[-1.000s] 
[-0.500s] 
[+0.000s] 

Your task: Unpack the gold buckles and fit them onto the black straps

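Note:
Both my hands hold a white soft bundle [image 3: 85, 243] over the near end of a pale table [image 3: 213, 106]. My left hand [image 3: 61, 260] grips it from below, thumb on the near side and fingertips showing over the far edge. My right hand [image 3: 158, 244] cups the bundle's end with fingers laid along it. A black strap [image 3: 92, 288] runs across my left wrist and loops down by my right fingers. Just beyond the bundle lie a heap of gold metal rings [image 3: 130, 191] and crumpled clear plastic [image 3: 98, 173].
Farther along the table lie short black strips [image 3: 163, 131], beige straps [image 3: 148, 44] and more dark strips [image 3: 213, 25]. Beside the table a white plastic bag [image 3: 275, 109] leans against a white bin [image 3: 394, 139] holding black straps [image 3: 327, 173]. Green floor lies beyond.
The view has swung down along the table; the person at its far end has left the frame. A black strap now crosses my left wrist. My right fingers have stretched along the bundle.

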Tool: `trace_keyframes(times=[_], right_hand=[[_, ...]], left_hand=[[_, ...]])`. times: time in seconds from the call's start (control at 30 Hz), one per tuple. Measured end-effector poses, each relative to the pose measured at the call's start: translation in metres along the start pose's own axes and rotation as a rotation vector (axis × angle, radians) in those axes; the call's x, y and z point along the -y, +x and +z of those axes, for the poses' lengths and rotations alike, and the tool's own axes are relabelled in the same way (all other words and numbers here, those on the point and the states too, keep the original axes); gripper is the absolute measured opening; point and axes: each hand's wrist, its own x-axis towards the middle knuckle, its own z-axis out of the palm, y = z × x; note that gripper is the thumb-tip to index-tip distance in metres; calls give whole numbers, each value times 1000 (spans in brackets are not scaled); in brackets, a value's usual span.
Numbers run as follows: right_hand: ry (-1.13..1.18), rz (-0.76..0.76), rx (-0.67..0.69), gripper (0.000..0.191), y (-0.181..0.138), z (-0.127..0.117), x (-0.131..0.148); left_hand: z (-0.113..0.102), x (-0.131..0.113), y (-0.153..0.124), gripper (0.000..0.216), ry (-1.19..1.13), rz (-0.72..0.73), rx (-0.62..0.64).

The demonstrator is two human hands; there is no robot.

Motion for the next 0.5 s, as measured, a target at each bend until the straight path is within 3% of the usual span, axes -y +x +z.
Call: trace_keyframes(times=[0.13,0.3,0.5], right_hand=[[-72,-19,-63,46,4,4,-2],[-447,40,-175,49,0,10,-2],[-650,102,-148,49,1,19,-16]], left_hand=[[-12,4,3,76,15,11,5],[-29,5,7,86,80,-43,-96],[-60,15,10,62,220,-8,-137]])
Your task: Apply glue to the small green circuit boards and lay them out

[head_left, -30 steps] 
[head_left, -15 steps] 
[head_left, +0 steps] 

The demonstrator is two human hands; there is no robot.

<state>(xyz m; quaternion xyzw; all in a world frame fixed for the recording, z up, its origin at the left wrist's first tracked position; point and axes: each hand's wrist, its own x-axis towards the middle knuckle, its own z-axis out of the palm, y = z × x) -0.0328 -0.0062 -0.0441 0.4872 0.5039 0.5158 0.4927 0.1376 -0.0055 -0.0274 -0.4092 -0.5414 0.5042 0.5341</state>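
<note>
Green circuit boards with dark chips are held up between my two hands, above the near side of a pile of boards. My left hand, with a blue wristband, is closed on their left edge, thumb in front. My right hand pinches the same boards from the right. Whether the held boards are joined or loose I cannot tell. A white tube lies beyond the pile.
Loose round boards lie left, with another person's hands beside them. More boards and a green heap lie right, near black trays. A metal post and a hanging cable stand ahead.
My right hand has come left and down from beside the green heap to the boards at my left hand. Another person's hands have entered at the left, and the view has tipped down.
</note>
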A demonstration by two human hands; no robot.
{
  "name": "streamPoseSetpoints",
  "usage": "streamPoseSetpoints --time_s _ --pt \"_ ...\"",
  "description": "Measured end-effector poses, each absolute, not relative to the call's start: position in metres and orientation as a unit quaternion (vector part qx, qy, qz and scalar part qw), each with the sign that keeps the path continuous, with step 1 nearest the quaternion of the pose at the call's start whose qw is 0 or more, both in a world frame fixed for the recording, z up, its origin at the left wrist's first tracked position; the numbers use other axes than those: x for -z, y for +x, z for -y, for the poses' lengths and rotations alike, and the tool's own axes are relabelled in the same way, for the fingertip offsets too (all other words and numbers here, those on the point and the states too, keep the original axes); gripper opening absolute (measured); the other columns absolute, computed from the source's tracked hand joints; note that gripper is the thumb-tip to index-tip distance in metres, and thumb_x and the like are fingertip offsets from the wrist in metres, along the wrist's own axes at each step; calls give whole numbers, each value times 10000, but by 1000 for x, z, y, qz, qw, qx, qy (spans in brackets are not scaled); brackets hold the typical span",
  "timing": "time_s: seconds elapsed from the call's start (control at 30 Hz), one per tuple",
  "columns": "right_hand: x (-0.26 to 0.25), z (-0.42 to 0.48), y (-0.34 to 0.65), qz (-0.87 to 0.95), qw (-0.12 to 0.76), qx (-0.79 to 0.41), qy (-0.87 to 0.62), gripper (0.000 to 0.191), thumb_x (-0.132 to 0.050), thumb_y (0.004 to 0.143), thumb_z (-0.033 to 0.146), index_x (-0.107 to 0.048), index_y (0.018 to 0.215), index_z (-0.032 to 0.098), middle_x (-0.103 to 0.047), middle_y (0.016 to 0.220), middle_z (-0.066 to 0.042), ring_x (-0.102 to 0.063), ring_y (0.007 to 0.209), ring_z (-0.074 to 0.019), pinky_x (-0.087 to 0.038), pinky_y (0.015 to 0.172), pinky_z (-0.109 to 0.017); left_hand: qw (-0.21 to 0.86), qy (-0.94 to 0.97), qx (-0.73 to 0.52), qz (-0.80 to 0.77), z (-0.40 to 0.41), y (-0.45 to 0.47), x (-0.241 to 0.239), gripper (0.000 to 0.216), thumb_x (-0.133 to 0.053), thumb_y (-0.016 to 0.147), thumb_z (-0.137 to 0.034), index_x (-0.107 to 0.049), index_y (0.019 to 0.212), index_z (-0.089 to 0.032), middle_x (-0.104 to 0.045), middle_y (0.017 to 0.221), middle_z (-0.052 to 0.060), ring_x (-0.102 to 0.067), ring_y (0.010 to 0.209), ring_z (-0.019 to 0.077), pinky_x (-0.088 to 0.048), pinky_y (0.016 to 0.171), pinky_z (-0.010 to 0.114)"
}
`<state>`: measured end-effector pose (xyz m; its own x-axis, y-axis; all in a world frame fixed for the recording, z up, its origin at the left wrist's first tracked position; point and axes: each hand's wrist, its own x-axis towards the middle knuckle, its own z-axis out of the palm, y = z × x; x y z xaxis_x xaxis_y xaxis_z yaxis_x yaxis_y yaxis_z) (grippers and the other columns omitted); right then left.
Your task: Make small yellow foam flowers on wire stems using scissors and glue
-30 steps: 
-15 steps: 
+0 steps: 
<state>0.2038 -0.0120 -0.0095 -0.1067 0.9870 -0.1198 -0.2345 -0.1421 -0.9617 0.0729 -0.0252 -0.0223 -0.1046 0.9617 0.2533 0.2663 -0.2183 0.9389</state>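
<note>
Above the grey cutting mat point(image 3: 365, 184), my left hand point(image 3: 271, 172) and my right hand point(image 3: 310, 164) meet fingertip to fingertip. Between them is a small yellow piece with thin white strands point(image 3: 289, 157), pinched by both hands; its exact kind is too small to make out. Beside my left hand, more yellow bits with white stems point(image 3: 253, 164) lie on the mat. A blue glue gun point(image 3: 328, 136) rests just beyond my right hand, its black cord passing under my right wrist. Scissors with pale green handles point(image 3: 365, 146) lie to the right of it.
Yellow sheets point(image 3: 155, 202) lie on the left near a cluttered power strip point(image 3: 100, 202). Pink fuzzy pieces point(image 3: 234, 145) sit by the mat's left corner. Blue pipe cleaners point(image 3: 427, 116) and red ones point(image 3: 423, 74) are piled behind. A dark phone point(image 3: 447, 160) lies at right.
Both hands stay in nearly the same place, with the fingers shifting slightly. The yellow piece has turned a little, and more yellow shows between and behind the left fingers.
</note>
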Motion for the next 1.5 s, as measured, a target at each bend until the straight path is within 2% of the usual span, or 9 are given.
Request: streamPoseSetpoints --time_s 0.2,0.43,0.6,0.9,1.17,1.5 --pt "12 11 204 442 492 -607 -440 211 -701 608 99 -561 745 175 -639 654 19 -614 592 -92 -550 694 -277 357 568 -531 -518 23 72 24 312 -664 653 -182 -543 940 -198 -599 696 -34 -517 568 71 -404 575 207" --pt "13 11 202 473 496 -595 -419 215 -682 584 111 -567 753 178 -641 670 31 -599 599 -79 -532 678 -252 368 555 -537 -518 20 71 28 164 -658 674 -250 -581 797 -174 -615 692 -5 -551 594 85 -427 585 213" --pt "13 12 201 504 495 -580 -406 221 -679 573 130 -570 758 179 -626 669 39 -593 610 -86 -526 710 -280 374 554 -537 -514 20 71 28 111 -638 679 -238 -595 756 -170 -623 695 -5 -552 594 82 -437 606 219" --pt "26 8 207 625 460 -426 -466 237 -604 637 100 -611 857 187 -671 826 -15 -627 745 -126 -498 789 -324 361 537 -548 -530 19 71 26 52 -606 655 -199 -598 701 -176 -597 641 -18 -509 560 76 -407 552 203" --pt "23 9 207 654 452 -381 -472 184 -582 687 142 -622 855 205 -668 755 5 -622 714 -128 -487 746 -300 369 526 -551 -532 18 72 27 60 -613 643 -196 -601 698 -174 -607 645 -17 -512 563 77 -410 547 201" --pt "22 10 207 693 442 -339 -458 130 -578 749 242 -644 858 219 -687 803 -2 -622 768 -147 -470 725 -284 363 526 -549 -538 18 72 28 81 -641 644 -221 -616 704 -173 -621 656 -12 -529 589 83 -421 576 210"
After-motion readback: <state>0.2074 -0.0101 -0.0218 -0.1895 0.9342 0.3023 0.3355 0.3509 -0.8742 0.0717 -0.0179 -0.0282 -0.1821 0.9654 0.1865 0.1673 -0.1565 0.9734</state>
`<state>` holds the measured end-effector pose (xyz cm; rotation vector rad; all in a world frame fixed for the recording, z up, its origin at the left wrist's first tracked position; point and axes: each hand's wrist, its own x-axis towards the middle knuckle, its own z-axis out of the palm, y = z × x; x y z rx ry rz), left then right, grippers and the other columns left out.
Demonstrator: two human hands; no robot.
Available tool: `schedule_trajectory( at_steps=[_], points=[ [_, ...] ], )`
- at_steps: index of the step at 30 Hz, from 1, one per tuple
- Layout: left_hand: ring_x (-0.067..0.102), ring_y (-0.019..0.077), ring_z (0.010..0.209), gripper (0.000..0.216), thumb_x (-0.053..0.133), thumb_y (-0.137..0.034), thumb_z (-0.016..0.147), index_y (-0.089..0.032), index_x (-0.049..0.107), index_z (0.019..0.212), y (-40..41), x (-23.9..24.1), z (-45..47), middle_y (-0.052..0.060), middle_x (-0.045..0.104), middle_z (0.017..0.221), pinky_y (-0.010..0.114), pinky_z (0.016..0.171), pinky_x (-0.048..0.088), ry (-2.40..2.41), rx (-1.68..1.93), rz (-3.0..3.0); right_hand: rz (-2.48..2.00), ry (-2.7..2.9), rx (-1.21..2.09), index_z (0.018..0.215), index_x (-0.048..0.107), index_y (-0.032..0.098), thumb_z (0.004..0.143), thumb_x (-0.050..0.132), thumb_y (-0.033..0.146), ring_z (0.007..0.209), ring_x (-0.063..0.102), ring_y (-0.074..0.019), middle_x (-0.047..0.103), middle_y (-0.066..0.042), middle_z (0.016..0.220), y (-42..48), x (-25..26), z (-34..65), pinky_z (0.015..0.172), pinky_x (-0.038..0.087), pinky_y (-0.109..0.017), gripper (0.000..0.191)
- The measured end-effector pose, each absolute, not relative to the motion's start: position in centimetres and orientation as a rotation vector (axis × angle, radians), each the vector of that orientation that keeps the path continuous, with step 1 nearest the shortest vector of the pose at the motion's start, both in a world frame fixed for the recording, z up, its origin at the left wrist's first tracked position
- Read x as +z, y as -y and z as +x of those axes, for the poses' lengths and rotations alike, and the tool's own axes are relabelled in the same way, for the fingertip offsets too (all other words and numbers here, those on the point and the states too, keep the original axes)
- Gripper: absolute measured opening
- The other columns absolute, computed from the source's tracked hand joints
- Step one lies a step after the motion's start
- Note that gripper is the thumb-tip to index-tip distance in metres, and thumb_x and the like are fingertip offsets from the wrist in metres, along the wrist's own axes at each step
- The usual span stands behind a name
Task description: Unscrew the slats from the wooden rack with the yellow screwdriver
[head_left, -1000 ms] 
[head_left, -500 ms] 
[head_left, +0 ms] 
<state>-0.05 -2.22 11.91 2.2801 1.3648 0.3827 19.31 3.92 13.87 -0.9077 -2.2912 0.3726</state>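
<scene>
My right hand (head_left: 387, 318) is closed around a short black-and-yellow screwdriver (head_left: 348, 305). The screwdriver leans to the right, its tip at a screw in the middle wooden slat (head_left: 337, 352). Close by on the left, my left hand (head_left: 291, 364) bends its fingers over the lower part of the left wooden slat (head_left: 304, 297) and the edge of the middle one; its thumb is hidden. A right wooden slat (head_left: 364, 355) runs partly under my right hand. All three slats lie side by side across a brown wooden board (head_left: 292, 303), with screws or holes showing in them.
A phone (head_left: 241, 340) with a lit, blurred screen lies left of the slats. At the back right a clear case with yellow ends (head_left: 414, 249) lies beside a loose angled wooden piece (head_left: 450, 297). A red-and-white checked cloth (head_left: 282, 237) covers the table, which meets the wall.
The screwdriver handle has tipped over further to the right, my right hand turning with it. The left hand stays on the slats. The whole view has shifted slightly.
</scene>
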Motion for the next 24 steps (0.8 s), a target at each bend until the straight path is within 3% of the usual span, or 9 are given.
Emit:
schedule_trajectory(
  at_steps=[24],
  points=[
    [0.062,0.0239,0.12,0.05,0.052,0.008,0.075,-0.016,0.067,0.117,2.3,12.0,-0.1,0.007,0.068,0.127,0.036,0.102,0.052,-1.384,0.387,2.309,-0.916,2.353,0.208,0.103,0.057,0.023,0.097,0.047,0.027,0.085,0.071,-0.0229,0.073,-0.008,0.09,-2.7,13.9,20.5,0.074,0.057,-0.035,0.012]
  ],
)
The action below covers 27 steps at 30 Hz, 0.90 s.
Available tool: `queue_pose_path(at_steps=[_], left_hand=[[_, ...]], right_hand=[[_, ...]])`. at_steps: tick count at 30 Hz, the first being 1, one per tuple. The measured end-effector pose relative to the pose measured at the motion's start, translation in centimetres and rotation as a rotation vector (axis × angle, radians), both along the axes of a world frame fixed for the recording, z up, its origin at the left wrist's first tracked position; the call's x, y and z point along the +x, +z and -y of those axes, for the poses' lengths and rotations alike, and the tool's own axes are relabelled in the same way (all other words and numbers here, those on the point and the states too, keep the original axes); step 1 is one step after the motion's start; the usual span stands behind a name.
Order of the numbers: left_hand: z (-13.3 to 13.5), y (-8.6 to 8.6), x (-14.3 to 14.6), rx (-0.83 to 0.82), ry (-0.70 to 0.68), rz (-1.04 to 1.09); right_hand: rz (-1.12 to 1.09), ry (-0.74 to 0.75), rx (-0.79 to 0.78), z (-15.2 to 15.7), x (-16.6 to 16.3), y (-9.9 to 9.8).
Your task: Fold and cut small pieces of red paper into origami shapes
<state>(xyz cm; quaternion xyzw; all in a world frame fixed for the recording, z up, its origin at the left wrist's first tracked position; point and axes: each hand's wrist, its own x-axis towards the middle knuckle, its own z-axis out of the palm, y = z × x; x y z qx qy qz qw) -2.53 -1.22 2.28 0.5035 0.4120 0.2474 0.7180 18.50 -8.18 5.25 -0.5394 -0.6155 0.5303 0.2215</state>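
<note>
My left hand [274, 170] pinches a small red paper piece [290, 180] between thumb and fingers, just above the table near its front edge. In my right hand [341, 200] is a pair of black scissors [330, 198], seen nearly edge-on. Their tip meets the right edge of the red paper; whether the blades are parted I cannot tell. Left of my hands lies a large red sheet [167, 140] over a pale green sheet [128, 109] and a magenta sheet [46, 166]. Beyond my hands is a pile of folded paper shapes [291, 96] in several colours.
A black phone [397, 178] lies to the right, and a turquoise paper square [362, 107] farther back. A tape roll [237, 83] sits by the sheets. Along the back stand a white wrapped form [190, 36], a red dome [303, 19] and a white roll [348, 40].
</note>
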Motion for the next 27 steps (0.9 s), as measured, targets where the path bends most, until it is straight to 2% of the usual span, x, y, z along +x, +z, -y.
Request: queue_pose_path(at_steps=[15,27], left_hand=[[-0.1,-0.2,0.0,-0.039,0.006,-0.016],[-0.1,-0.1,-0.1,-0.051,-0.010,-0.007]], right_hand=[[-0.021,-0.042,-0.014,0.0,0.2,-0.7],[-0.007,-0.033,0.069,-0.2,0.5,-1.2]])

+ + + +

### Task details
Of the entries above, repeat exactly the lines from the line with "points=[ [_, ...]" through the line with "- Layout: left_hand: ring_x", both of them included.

### Response area
Available tool: `schedule_trajectory( at_steps=[_], points=[ [_, ...] ], )`
- at_steps: index of the step at 30 Hz, from 1, one per tuple
- Layout: left_hand: ring_x (-0.067..0.102), ring_y (-0.019..0.077), ring_z (0.010..0.209), gripper (0.000..0.216), thumb_x (-0.053..0.133), thumb_y (-0.137..0.034), thumb_z (-0.016..0.147), index_y (-0.089..0.032), index_x (-0.049..0.107), index_z (0.019..0.212), y (-40..41), x (-23.9..24.1), z (-45..47), middle_y (-0.052..0.060), middle_x (-0.045..0.104), middle_z (0.017..0.221), pinky_y (-0.010..0.114), pinky_z (0.016..0.171), pinky_x (-0.048..0.088), ry (-2.40..2.41), rx (-1.68..1.93), rz (-3.0..3.0); right_hand: rz (-2.48..2.00), ry (-2.7..2.9), rx (-1.21..2.09), index_z (0.018..0.215), index_x (-0.048..0.107), index_y (-0.032..0.098), thumb_z (0.004..0.143), thumb_x (-0.050..0.132), thumb_y (-0.033..0.146), ring_z (0.007..0.209), ring_x (-0.063..0.102), ring_y (-0.074..0.019), middle_x (-0.047..0.103), middle_y (-0.066..0.042), middle_z (0.016..0.220), y (-42..48), x (-25..26), z (-34..65), pinky_z (0.015..0.172), pinky_x (-0.038..0.087), pinky_y (-0.109..0.017), gripper (0.000..0.191)

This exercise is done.